With the flechette round it looks like the shotgun from he_ll.

IF the CF finally decided to fully support the CG-84 with the full array of rounds available would that impact (sorry) on the 60mm/CASW debate?


----------



## LordOsborne (9 Jan 2008)

I know that the CF is looking at different M-72 rockets nowadays (thermobaric perhaps), but does anyone know if the same is true for the Carl G as Kirkhill is proposing?


----------



## daftandbarmy (10 Jan 2008)

I remember messing around with a Carl G just like this at the Farnborough Air Show in 1984. This can't be a new concept.


----------



## Kirkhill (10 Jan 2008)

D&B, 

I'm pretty sure I remember the M3 in the gunporn mags back in the 80's.  IIRC the Marines in the South Atlantic gave the older CG84 a whole new profile.


----------



## daftandbarmy (10 Jan 2008)

They certainly introduced a novel set of fire control orders, viz.

"800, enemy frigate, crossing left to right, fire!"


----------



## a_majoor (10 Jan 2008)

If I remember right the M-3 is wound with Kevlar or some similar fibre, which gives it the lightness and strength. I played with one as far back as '92 (although it may have been an evaluation unit or something).

As for rounds I am in favour of HEAT-RAP and HEDP (although many of the other rounds are quite *exciting* as well).

The OTOH part of the question is will we keep the Carl-G or replace it and Eryx with something like the Javelin or Gill/Spike? These weapons have much longer ranges, greater terminal effects and add to the soldier's awareness with day/night/thermal sights. The downside is a price of each round would buy a fairly decent car, so training will be limited..........


----------



## rhli13 (10 Jan 2008)

Was there an interim gun in this country between the initial issue and the svelte beauty discussed here? Also, is anyone aware of an interim HEAT-T round between the original L19 and the 551?
I seem to recall a round with a similar ballistic cap as the 551 but instead of deployed fins, it had a stabilizing tube like the L19 but with extra "fracture" holes drilled thru deploying faux fins that folded out from chamber pressure....huh?


----------



## CG440 (25 Jan 2008)

Answer for Kirkhill.

The capability gap between the CASW and the 60mm will be filled by the new ILLUM and SMOKE rounds for the Carl Gustaf.  They will come in at the same time as the CASW is being fielded.
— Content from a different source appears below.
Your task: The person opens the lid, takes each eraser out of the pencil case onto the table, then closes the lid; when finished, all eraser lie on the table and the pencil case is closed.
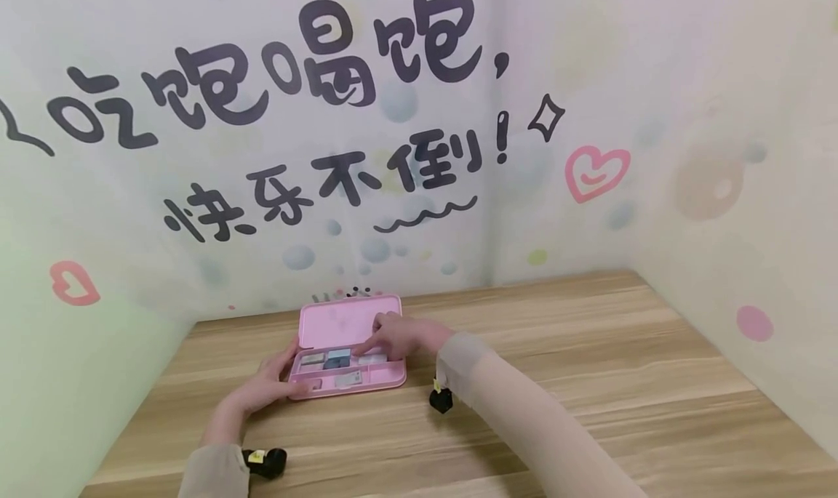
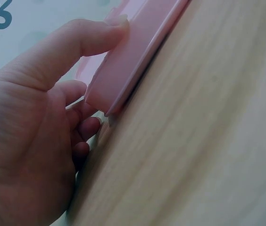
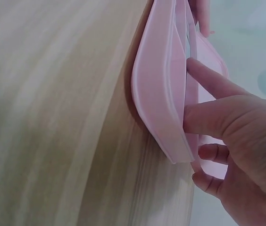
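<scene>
A pink pencil case [image 1: 386,394] lies on the table with its lid [image 1: 334,322] raised at the back. My left hand [image 1: 265,383] grips the left end of the case. Its thumb [image 2: 107,40] lies over the front wall, and its other fingers bend behind the end. Into the right part of the case reaches my right hand [image 1: 399,336], index finger and thumb pointing down around a whitish piece [image 1: 372,359]. Whether they pinch it is hidden in the right wrist view by the case wall [image 3: 154,84]. Blue-grey blocks [image 1: 337,360] and a pale printed piece [image 1: 348,379] sit in other compartments.
The wood-grain table [image 1: 556,352] extends in front of the case and to its right. Close behind the case stands a printed wall [image 1: 452,265], with side walls at left and right. Each wrist carries a small black camera, such as the one [image 1: 441,400] under the right cuff.
</scene>
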Action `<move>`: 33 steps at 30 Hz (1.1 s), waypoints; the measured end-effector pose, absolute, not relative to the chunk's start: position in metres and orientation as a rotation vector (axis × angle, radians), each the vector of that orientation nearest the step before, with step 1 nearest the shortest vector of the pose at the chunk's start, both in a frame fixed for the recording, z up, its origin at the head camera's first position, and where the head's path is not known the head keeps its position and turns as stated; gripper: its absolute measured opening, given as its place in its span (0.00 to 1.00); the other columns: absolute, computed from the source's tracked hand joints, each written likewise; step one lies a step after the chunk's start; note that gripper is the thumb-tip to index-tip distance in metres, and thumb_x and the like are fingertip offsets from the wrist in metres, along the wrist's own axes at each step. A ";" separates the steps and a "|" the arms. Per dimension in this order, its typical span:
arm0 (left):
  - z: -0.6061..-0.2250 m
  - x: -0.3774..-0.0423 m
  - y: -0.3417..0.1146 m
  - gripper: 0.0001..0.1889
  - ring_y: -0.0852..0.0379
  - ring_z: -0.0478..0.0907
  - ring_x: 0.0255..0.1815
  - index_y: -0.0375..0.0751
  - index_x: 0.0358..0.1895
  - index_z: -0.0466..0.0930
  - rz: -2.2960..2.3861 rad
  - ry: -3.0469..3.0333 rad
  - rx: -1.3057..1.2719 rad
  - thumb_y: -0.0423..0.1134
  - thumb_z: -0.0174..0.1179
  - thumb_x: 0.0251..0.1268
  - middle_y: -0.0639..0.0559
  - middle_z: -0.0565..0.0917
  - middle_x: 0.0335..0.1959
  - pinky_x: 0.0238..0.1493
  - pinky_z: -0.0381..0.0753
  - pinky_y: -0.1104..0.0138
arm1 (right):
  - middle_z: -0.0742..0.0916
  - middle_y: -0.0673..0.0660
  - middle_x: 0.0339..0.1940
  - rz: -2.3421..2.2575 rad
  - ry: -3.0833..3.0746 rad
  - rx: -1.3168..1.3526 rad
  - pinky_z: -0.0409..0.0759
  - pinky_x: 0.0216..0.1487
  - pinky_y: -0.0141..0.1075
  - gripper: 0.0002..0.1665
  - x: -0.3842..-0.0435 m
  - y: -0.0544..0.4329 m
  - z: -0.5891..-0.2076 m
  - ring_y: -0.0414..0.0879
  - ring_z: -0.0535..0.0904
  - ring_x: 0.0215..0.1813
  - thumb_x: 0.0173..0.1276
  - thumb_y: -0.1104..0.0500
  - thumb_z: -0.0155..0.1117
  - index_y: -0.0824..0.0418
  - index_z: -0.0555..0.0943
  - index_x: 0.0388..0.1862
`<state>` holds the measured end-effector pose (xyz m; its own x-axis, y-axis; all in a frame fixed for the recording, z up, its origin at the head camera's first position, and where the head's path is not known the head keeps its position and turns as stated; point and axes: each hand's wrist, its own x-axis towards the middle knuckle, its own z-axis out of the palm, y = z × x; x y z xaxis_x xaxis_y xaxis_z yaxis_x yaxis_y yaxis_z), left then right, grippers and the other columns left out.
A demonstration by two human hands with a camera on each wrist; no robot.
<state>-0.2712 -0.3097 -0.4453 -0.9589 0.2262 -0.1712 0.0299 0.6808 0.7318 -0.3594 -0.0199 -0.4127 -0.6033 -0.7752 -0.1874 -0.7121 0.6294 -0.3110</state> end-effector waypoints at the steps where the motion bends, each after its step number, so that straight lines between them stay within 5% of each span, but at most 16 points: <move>1: -0.445 -0.271 -0.310 0.57 0.31 0.36 0.73 0.47 0.79 0.37 1.145 2.647 0.206 0.53 0.69 0.53 0.34 0.43 0.77 0.63 0.41 0.30 | 0.71 0.49 0.48 -0.297 2.547 -1.195 0.68 0.35 0.28 0.42 -0.360 -0.020 -0.413 0.43 0.64 0.45 0.62 0.73 0.61 0.27 0.77 0.60; 16: -0.446 -0.273 -0.311 0.57 0.31 0.37 0.73 0.47 0.79 0.37 1.132 2.656 0.219 0.53 0.69 0.54 0.34 0.44 0.77 0.63 0.43 0.30 | 0.70 0.53 0.50 -0.280 2.543 -1.213 0.71 0.39 0.30 0.40 -0.364 -0.018 -0.401 0.44 0.66 0.47 0.52 0.71 0.69 0.33 0.79 0.58; 25: -0.449 -0.271 -0.311 0.57 0.31 0.36 0.73 0.46 0.79 0.36 1.152 2.639 0.214 0.53 0.69 0.54 0.33 0.43 0.77 0.63 0.42 0.30 | 0.78 0.52 0.52 -0.347 2.572 -1.265 0.72 0.50 0.34 0.28 -0.369 -0.006 -0.392 0.44 0.72 0.49 0.67 0.65 0.61 0.40 0.76 0.62; 33: -0.449 -0.270 -0.313 0.57 0.30 0.36 0.72 0.46 0.79 0.36 1.164 2.640 0.217 0.54 0.69 0.54 0.33 0.43 0.77 0.62 0.41 0.29 | 0.81 0.47 0.42 -0.568 2.552 -1.149 0.75 0.45 0.34 0.33 -0.370 0.024 -0.382 0.44 0.76 0.43 0.62 0.65 0.69 0.43 0.73 0.64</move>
Airburst is also coming for the CG.  Flechettes are interesting but would be a hard sell on the legal side.


----------



## daftandbarmy (25 Jan 2008)

I've seen the Norwegian army fire airburst from the 84. It's out-standing. They also weld a metal ruckdack frame to the offside and ski around with it on their backs, towing ammo in a pulk. I've fired it with the frame attached and even though it looks funny there's no hassle at all. Very impressively fast and flexible in winter ops.


----------



## Ex-Dragoon (25 Jan 2008)

CG440 said:
			
		

> Answer for Kirkhill.
> 
> The capability gap between the CASW and the 60mm will be filled by the new ILLUM and SMOKE rounds for the Carl Gustaf.  They will come in at the same time as the CASW is being fielded.
> 
> Airburst is also coming for the CG.  Flechettes are interesting but would be a hard sell on the legal side.



What about something like buckshot rounds?


----------



## CG440 (28 Jan 2008)

Buckshot would probably be ok as the canister rounds for the 120mm passed the new legal test.  The big issue was to prove that fragments don't deform inside the body and cause additional damage.


----------